REPUBLIKA.CO.ID, JAKARTA -- Menteri Badan Usaha Milik Negara (BUMN) Erick Thohir mengaku bakal merampingkan jumlah dewan komisaris PT Garuda Indonesia (Persero). Erick memuji usulan dari Komisaris Garuda Indonesia Peter F Gontha mengajukan pemberhentian pembayaran gaji bulan mulai Mei 2021.
"Usul Pak Peter Gontha sangat bagus, kita harus puji. Bahkan, saya ingin nanti mengusulkan kalau bisa komisaris Garuda dua saja," ujar Erick saat jumpa pers di kantor Kementerian BUMN, Jakarta, Rabu (2/6).
Erick tak ingin manajemen hanya melakukan pensiun dini kepada karyawan, tapi tidak mengurangi jumlah komisaris. Erick menilai, perampingan jumlah komisaris menjadi wujud keseriusan manajemen dalam menangani persoalan maskapai pelat merah yang tengah dalam kesulitan finansial akibat pandemi.
"Jadi, nanti jumlah komisaris kita akan kurangi entah dua atau tiga," ucap Erick.
Posisi dewan komisaris Garuda saat ini ditempati Komisaris Utama Triawan Munaf, Wakil Komisaris Utama Chairal Tanjung, Komisaris Independen Elisa Lumbantoruan, Komisaris Independen Yenny Wahid, dan Komisaris Peter F Gontha.

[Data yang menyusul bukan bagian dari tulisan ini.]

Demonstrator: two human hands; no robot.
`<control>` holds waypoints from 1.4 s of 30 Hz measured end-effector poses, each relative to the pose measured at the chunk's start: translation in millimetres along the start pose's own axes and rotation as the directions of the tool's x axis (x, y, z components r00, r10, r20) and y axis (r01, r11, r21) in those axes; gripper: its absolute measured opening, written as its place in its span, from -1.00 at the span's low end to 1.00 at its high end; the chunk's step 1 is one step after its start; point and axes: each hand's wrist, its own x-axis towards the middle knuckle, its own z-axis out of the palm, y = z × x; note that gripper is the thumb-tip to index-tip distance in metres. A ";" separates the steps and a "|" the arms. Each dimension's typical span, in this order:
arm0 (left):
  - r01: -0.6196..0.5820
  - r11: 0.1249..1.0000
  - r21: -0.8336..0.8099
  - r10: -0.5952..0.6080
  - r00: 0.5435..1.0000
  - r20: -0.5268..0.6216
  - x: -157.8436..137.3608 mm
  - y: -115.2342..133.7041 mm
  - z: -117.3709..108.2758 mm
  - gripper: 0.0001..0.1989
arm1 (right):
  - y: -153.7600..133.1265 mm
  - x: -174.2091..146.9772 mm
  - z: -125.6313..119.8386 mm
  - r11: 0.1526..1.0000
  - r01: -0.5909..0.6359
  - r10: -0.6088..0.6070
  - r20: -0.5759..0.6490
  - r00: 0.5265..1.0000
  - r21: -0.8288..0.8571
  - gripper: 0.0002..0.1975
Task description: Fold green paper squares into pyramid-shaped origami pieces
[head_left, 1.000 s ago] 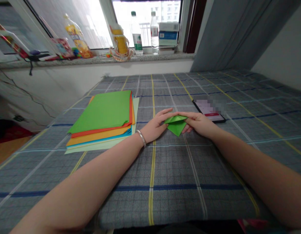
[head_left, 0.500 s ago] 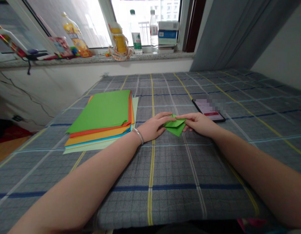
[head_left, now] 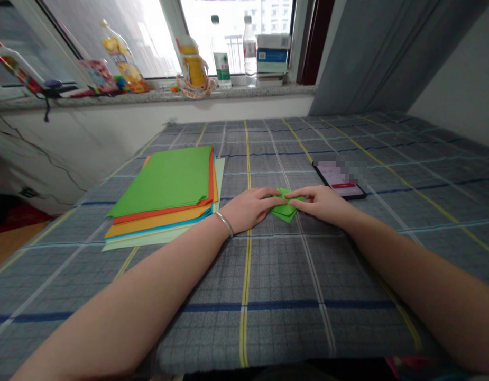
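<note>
— What do you have in your hands?

— I have a folded green paper (head_left: 284, 213), small and with several layers. My right hand (head_left: 325, 203) is at its three o'clock side. The thumb and the forefinger are close together, and they hold the paper in a narrow pinch.

— And the other one?

— My left hand (head_left: 250, 210) is at the nine o'clock side. It is also narrow: the fingertips hold the paper from above. How much of the thumb lies under the edge, I cannot tell. One corner points out between my hands, to six o'clock. On my left wrist I wear a silver bracelet (head_left: 225, 224).

— Where is this paper, exactly?

— It is over the checked cloth (head_left: 284, 286), between my two hands. If it touches the cloth everywhere, I cannot tell.

— What is around it?

— Count from the folded paper, please. At nine o'clock, near my left wrist, there is a paper stack (head_left: 165, 180): green on top, then red, orange, blue and pale green edges below. Between two and three o'clock, just beyond my right hand, a device with a screen (head_left: 339, 182) lies flat; part of it is blurred.

— And farther?

— At eleven o'clock, a green-capped bottle (head_left: 222, 66) stands on the windowsill (head_left: 236, 93), and a yellow cup (head_left: 194, 66) is beside it. At twelve o'clock I see stacked boxes (head_left: 273, 55). At one o'clock a grey curtain (head_left: 359, 58) hangs.
</note>
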 end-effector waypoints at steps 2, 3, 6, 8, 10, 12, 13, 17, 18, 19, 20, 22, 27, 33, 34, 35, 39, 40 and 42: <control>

Erick meminta waktu kepada masyarakat untuk memangkas jumlah komisaris Garuda. "Jadi, benar-benar mencerminkan keseriusan komisaris dan direksi Garuda, yang jalankan keseharian kan bukan saya, komisaris kita kecilkan jumlahnya itu bagian dari efisiensi. Kasih waktu dua minggu nanti ada RUPS," ungkap Erick.

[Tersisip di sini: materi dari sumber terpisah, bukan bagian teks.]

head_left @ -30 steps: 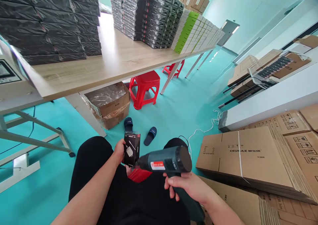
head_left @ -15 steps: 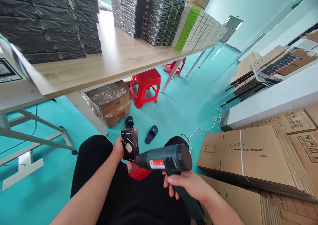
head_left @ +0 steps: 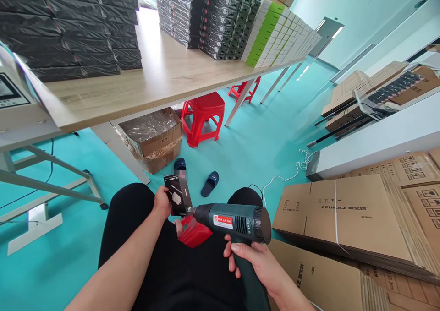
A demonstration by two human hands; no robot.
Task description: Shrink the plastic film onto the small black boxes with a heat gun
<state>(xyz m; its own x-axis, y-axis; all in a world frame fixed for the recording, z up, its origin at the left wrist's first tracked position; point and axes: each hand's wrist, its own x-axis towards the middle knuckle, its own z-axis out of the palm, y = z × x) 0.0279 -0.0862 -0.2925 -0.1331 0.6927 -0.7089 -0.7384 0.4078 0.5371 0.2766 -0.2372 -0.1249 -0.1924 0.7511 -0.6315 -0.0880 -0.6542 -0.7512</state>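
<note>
Dark green casing fills the right hand [head_left: 252,256]: I have it wrapped around the grip of a heat gun [head_left: 233,221], thumb lying over the near side. The left hand [head_left: 162,203] pinches a small black box [head_left: 177,196] by its left edge, a fingertip showing beneath. That box sits in front of my black-clad legs [head_left: 125,224], above a red plastic surface [head_left: 195,234] between the thighs.

Compared with a second ago, the box has tipped over to the left and turned, so its printed front, with a white charger on it, now slants and more of its right side shows. The gun has swung as well: its rear end is lower and the nozzle [head_left: 202,214] slopes up toward the box's lower right corner, where it lay nearly level before. That corner is blurred, so I cannot tell whether the two touch. The red and white label [head_left: 222,221], smeared half a second back, now reads clearly. Both grips are unchanged. My view has drifted slightly; the slippers [head_left: 210,184] stay on the floor, near the carton marked K13 [head_left: 161,148].
</note>
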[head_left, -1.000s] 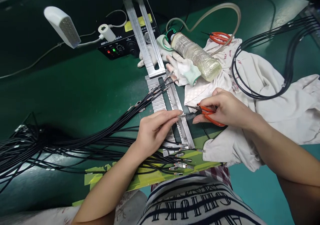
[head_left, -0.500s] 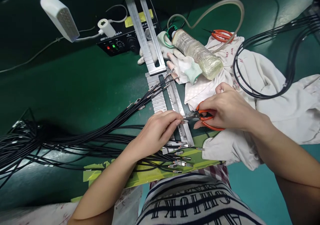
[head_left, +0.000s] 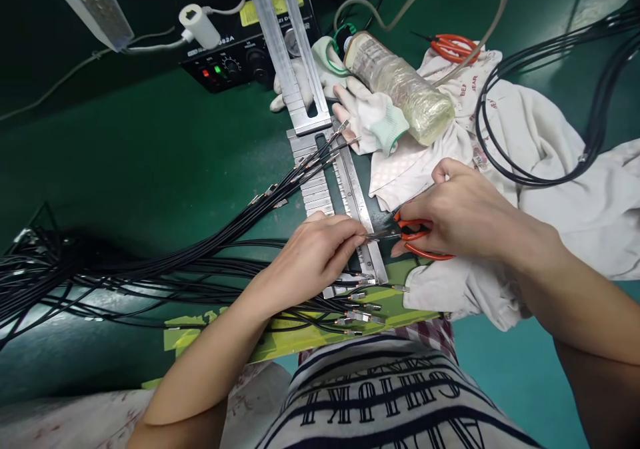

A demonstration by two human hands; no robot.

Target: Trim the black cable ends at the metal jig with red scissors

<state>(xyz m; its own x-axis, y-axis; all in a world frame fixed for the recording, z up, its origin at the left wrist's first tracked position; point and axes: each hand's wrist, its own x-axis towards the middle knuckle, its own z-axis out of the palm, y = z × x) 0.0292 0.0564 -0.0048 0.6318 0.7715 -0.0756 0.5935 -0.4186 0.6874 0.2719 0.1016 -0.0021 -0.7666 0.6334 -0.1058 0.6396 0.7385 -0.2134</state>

Sebelumnya, Menteri Badan Usaha Milik Negara (BUMN) Erick Thohir telah memiliki empat opsi strategi dalam menyelamatkan PT Garuda Indonesia (Persero). Pemerintah melakukan benchmarking atau penolokukuran dalam menetapkan empat opsi tersebut.
Dari dokumen yang diperoleh Republika.co.id, berdasarkan hasil penolokukuran dengan apa yang telah dilakukan pemerintah negara lain, terdapat empat opsi yang dapat diambil untuk Garuda saat ini.
Opsi pertama, terus mendukung Garuda. Pemerintah akan terus mendukung Garuda melalui pemberian pinjaman atau suntikan ekuitas. Opsi ini merujuk pada praktik restrukturisasi Pemerintah Singapura terhadap salah satu penerbangan nasional negara setempat, yakni Singapore Airlines.
"(Opsi ini) berpotensi meninggalkan Garuda dengan utang warisan yang besar yang akan membuat situasi yang menantang pada masa depan," tulis dokumen tersebut.
Opsi kedua, menggunakan hukum perlindungan kebangkrutan untuk merestrukturisasi Garuda. Pemerintah menggunakan proses legal bankruptcy untuk merestrukturisasi kewajiban Garuda, misalnya utang, sewa, dan kontrak kerja. Opsi yurisdiksi yang akan digunakan US Chapter 11, foreign jurisdiction lain, atau PKPU.
"Tidak jelas apakah UU kepailitan Indonesia mengizinkan restrukturisasi," bunyi dokumen tersebut.
Opsi ini juga berisiko restrukturisasi berhasil memperbaiki sebagian masalah, seperti debt dan leaser, tetapi tidak memperbaiki masalah yang mendasarinya, seperti culture dan legacy. Contoh kasus yang menjadi rujukan ialah Latam Airlines milik Malaysia.
Opsi ketiga, restrukturisasi Garuda dan mendirikan perusahaan maskapai nasional baru. Untuk opsi ini, Garuda dibiarkan melakukan restrukturisasi.
Pada saat bersamaan, mulai mendirikan perusahaan maskapai penerbangan domestik baru yang akan mengambil alih sebagian besar rute domestik Garuda dan menjadi national carrier di pasar domestik.
"Untuk dieksplorasi lebih lanjut sebagai opsi tambahan agar Indonesia tetap memiliki national flag carrier. Estimasi modal yang dibutuhkan 1,2 miliar dolar AS," tulis dokumen tersebut.
Opsi keempat, Garuda akan dilikuidasi dan sektor swasta dibiarkan mengisi kekosongan. Dalam opsi ini, pemerintah mendorong sektor swasta untuk meningkatkan layanan udara, misalnya dengan pajak bandara atau subsidi rute yang lebih rendah.
"Indonesia tidak lagi memiliki national flag carrier," ujarnya.